▶ _Work instructions_:
Starting at the first line of the data below, retype every line up to and including the one containing "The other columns".

▶ _Provided material_:
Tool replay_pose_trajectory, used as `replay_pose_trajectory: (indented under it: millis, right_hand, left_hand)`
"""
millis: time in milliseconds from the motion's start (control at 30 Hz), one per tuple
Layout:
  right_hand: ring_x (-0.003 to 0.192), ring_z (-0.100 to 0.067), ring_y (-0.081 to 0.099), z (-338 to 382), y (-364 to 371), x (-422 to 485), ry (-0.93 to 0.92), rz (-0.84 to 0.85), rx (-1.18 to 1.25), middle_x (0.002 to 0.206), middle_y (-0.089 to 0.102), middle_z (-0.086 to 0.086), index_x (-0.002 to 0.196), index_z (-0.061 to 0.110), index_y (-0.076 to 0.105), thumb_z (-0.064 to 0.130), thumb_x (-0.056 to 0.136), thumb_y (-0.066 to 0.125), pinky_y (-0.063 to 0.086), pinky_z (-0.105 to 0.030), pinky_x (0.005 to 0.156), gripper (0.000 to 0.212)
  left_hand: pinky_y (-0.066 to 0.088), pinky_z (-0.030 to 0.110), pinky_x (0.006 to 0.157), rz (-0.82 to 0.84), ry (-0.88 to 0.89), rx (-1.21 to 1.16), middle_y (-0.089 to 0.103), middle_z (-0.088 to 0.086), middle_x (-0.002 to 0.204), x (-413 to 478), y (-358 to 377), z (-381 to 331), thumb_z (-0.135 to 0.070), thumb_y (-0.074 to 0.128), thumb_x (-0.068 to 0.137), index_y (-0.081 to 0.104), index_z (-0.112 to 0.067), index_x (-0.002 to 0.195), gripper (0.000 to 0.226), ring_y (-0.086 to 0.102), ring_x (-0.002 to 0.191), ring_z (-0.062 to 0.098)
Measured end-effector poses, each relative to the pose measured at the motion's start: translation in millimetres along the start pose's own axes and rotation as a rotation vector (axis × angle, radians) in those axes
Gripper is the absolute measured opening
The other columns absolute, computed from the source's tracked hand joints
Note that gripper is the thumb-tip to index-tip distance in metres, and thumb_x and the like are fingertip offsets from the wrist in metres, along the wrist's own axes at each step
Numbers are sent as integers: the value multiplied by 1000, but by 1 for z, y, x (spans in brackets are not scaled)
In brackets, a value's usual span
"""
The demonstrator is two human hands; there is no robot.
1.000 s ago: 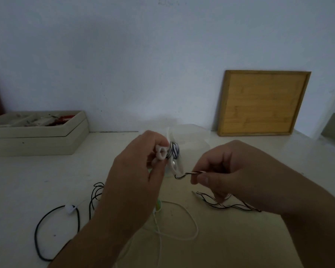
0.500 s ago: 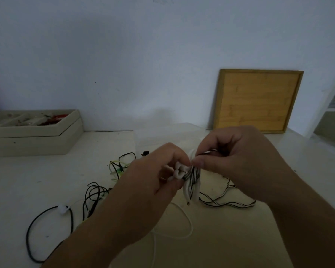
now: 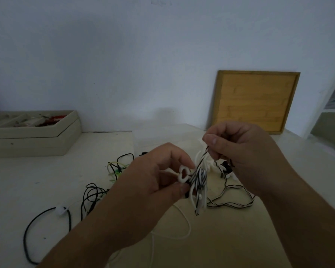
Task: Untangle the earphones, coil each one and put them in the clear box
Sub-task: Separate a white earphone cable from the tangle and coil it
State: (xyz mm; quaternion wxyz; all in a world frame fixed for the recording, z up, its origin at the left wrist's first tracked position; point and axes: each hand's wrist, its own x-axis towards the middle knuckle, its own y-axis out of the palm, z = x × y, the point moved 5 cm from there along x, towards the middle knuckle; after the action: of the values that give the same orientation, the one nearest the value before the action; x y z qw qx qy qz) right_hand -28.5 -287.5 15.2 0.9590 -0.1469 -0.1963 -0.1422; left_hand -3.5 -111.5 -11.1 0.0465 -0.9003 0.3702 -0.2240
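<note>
The left hand (image 3: 153, 182) is pinching a small bundle (image 3: 198, 176) between thumb and fingertips: white cord wound round with black-and-white striped cord (image 3: 203, 156), white loops sticking out beside the thumb. Just above and to its right, the right hand (image 3: 246, 155) is gripping that striped cord between thumb and forefinger, the strand running up from the bundle. Below the right hand, the rest of the striped cord is trailing across the table (image 3: 240, 244). Under the left wrist a loose white cord (image 3: 189, 228) is lying in a loop. Left of the left forearm a black cord (image 3: 25, 236) is curling, and beyond the knuckles a green-and-yellow earphone (image 3: 114, 169) is lying tangled. Farther off, a wooden board (image 3: 255, 101) is leaning on the wall behind the right hand.
</note>
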Motion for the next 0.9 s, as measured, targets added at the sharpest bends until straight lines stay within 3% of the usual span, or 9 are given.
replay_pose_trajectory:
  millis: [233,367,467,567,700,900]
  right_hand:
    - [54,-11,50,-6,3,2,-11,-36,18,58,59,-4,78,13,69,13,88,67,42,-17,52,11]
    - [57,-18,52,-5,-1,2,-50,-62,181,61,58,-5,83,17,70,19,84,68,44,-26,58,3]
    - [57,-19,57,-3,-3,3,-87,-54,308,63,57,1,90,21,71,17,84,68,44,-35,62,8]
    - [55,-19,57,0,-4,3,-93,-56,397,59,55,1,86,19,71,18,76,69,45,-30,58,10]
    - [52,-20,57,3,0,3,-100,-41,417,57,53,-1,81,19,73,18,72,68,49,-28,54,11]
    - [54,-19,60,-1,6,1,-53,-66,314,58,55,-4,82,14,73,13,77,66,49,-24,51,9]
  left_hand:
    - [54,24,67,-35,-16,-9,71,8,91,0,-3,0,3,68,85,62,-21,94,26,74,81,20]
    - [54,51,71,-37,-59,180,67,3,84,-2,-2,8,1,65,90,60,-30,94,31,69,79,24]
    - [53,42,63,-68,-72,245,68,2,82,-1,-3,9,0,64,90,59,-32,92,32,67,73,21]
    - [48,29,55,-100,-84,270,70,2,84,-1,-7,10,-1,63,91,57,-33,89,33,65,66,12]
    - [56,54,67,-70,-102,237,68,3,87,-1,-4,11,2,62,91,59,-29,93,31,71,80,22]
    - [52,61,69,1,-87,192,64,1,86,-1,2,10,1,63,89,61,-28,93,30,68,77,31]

▶ _Answer box_:
Tool replay_pose_trajectory, used as `replay_pose_trajectory: (indented under it: millis, right_hand, left_hand)`
"""
millis: time in milliseconds from the motion's start (control at 30 Hz), one per tuple
Layout:
  right_hand: ring_x (-0.003 to 0.192), ring_z (-0.100 to 0.067), ring_y (-0.081 to 0.099), z (-338 to 382), y (-364 to 371), x (-422 to 485), ry (-0.93 to 0.92), rz (-0.84 to 0.85), rx (-1.18 to 1.25), middle_x (0.002 to 0.206), middle_y (-0.089 to 0.102), middle_z (-0.086 to 0.086), index_x (-0.002 to 0.196), index_z (-0.061 to 0.110), index_y (-0.076 to 0.105), thumb_z (-0.064 to 0.130), thumb_x (-0.056 to 0.136), thumb_y (-0.066 to 0.125), pinky_y (-0.063 to 0.086), pinky_z (-0.105 to 0.030), pinky_x (0.005 to 0.156), gripper (0.000 to 0.212)
  left_hand: pinky_y (-0.066 to 0.088), pinky_z (-0.030 to 0.110), pinky_x (0.006 to 0.157), rz (-0.82 to 0.84), ry (-0.88 to 0.89), rx (-1.21 to 1.16), middle_y (-0.089 to 0.103), middle_z (-0.088 to 0.086), middle_x (-0.002 to 0.204), x (-413 to 478), y (-358 to 377), z (-381 to 331), thumb_z (-0.135 to 0.070), thumb_y (-0.074 to 0.128), thumb_x (-0.068 to 0.137), index_y (-0.081 to 0.104), index_z (-0.112 to 0.067), index_x (-0.002 to 0.195), gripper (0.000 to 0.226), ring_y (-0.086 to 0.102), ring_x (-0.002 to 0.191), ring_z (-0.062 to 0.098)
Measured end-effector poses, each relative to the pose measured at the motion's start: translation in millimetres along the start pose's own axes and rotation as a rotation vector (axis × angle, radians) in those axes
Gripper is the absolute measured opening
The other columns absolute, computed from the source's tracked hand joints

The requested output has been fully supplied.